Réponses à Serge Guichard

A propos du débat qui a eu lieu samedi au café philo AUTREMENT sur le thème de la discrimination raciale, un correspondant, Serge Guichard du Réseau International Frantz Fanon (collectif de chercheurs français et étrangers), me pose ces deux questions auxquelles je réponds:

 

1. Vous dites « contre la discrimination raciale » ? Pourquoi pas « contre les discriminations racistes ? » Pour ma part j’ai toujours du mal à manier, dans ce type de phrase les mots « discriminations raciales je leur préfère les mots « discriminations racistes »… si les races n’existent pas, le racisme lui, existe trop et trop souvent de manière insidieuse.

 

Cher Serge, je crois qu’on ne peut pas dissocier la notion de race du racisme lui-même. La science nous a prouvé que les races n’existaient pas. Ce n’est qu’une pure construction mentale née au XIXè siècle avec les philosophies positivistes, l’usage romantique du concept de génie des peuples, et la naissance de l’anthropométrie basée sur la mesure des crânes et des faciès à laquelle ont collaboré des savants comme Lavater (et sa fameuse physiognomonie), Cuvier (le fameux empailleur de Saartjie Baartman dite La Vénus Hottentote. Voir mon roman Vénus et Adam), ou encore Virey (Histoire naturelle du genre humain-1801-), et bien d’autres savants d’une pseudo science, acoquinés au pouvoir napoléonien et serviteurs zélés d’un commerce colonial caractérisé par sa rapacité.
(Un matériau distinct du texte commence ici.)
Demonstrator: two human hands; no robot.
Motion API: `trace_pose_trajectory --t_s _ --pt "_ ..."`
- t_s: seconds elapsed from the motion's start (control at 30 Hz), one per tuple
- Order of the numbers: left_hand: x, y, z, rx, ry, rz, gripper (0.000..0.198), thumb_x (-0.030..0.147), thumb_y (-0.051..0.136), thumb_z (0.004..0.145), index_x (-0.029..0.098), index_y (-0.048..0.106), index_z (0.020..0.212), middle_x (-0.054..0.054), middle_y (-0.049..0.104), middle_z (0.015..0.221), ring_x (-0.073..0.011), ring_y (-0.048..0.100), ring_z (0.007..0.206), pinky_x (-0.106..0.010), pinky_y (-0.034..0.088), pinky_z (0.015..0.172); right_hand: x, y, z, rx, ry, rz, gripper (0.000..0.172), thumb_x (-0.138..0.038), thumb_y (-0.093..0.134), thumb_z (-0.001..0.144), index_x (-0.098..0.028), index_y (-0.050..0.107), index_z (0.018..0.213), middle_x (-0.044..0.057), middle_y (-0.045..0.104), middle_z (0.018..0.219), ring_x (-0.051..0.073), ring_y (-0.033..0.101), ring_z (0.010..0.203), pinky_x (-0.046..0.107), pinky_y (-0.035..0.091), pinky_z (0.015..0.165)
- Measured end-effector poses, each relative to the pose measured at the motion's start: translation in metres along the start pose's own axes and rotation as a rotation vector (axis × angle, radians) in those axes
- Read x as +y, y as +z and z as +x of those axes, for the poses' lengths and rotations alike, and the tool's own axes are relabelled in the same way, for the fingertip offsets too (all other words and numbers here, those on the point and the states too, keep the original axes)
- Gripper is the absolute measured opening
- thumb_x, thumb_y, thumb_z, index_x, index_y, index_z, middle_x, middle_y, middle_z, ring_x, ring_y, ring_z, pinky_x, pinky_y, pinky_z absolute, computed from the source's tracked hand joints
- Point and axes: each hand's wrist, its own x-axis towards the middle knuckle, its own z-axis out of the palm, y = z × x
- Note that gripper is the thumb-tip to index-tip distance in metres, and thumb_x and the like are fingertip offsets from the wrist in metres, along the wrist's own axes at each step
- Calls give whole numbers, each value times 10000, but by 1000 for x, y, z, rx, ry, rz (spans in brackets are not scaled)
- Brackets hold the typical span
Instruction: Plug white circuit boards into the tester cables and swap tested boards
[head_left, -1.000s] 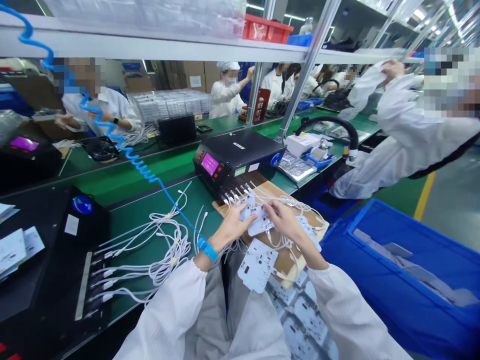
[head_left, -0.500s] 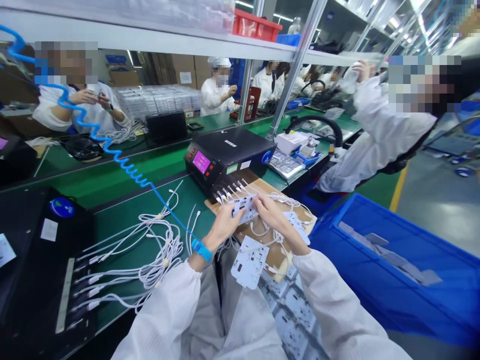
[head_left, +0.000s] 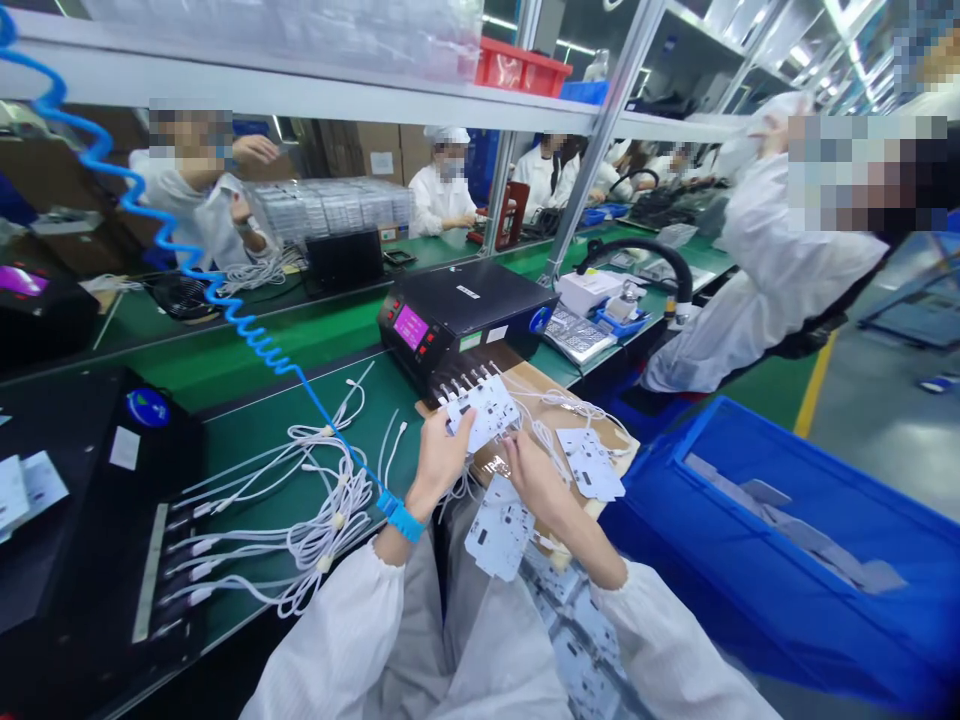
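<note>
My left hand (head_left: 442, 455), with a blue wrist strap (head_left: 401, 515), grips a white circuit board (head_left: 486, 408) by its left edge, thumb on the face. At the board's lower right edge, the fingertips of my right hand (head_left: 536, 475) are pinched together; whatever is between them is too small to make out. A second circuit board (head_left: 499, 530) lies below my hands, close to my lap. To the right of my right hand, another circuit board (head_left: 590, 463) rests on the brown board (head_left: 551, 385) among white cables (head_left: 551, 440).
A black test box (head_left: 469, 305) with a lit screen stands behind my hands. Bundled white cables (head_left: 330, 500) run from another black box (head_left: 67, 520) at left. A blue bin (head_left: 780, 560) is at right. A coiled blue cord (head_left: 247, 325) crosses the view. Co-workers sit around.
My right hand has moved from the board's upper right edge down to its lower right edge. More of the board's face now shows. A co-worker across the bench has spread their hands apart.
</note>
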Motion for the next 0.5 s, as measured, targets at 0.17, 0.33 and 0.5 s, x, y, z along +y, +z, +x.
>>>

A la pensée et aux écrits vont s’associer des images qui vont servir à la dégradation et la dévaluation (j’utilise ce terme à dessein, puisqu’il s’agit d’ échanges et de masses financières) de la peau du noir et par extension du colonisé. Tout cela est basé sur le fait de la traite esclavagiste comme fondement même du capitalisme moderne qui alors prend son essor.Nicolas Bancel historien des colonies, montre bien ce fait, notamment dans un remarquable ouvrage illustré intitulé Images et Colonies.Donc naissance de la discrimination raciale par la naissance du concept moderne de race. Mais évidemment, la discrimination a toujours existé, mais sur la base d’autres marqueurs, d’autres discriminants et on ne peut tout confondre sinon on se perd dans ses combats.

 

 

2. Il me semble évident que la connaissance et l’analyse des discriminations racistes, notamment les discriminations à la couleur de peau, sont largement insuffisants. Les outils de la connaissance doivent être approfondis, les moyens doivent en être donnés, créés si nécessaire.Pour autant je suis réticent aux « statistiques « ethniques ». Comment faire?

 

   Cher Serge, je suis tout à fait hostile à toute mesure quantitative de l’homme. L’humain n’est pas quantifiable. Surtout  pas à partir de données qualitatives, donc subjectives, renvoyant à l’apparence, au phénotype et à sa part animale. Le quantitatif en ce domaine est gros de l’inqualifiable. La notion de statistique ethnique replonge dans la même eau putride qui a fait naître le racisme : la mensuration de l’humain. On ne peut lutter contre le diable avec ses propres armes. Que faire ? Mais tout ! L’éducation, la culture, le réinvestissement de l’histoire écrite par les colons et les dominateurs.De nouvelles dramaturgies créant de nouveaux personnages et héros modernes. Mais surtout, la lutte contre les inégalités sociales qui sont la première source des discriminations et du racisme.